TASK STATEMENT:
Everything below from the line with "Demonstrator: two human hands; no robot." through the line with "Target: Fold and" must be retyped exactly, except the pictures.

----------------------------------------

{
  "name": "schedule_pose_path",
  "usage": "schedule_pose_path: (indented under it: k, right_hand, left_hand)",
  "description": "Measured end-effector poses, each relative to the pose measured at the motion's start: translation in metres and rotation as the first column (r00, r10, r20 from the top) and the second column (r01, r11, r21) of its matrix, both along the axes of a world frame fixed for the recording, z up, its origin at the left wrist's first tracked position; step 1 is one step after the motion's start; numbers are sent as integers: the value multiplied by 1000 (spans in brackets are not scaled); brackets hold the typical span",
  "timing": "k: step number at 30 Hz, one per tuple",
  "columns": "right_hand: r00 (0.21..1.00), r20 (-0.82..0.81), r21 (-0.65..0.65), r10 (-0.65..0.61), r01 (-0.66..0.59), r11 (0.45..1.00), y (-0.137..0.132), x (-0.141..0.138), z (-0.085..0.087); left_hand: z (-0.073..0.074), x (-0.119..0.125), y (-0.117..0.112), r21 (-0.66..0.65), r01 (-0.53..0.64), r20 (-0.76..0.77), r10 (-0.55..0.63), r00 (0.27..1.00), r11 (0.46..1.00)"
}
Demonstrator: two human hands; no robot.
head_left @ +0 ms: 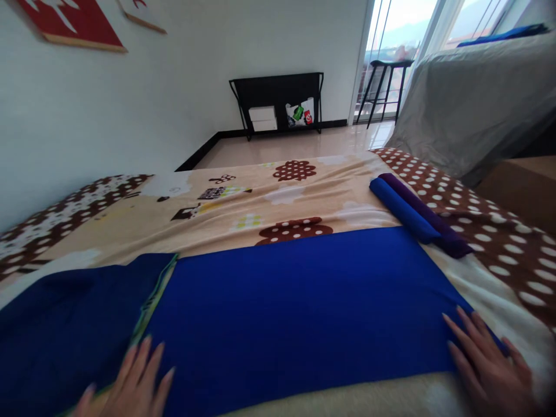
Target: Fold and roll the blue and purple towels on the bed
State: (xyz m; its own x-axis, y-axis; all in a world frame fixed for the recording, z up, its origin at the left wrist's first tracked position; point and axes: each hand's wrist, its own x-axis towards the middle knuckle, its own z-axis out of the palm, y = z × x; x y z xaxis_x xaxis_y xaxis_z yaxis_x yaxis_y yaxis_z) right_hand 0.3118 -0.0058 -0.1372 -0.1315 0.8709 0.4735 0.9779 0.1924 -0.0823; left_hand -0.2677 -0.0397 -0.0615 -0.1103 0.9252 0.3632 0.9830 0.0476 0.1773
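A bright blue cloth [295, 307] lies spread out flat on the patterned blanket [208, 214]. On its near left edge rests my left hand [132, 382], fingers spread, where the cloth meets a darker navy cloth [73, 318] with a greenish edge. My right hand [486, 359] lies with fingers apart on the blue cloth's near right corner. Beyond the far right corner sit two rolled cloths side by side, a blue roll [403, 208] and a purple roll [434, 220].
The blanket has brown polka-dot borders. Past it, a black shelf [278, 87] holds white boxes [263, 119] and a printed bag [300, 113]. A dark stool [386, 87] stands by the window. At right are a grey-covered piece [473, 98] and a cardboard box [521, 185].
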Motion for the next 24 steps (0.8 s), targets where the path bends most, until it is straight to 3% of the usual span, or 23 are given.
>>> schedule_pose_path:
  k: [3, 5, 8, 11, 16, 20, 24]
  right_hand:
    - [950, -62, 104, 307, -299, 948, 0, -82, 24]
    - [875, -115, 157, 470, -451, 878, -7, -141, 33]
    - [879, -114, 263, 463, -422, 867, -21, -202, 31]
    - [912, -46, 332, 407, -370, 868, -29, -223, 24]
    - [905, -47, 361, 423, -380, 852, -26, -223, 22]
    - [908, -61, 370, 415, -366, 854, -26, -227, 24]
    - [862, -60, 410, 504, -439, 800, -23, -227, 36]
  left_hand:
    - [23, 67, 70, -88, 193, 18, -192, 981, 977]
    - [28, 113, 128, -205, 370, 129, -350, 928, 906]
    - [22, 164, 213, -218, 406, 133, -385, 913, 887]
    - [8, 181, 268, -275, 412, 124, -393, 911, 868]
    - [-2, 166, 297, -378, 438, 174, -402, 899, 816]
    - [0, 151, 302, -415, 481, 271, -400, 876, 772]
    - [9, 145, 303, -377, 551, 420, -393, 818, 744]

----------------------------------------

ANSWER SECTION:
Demonstrator: two human hands; no robot.
head_left @ +0 ms: 
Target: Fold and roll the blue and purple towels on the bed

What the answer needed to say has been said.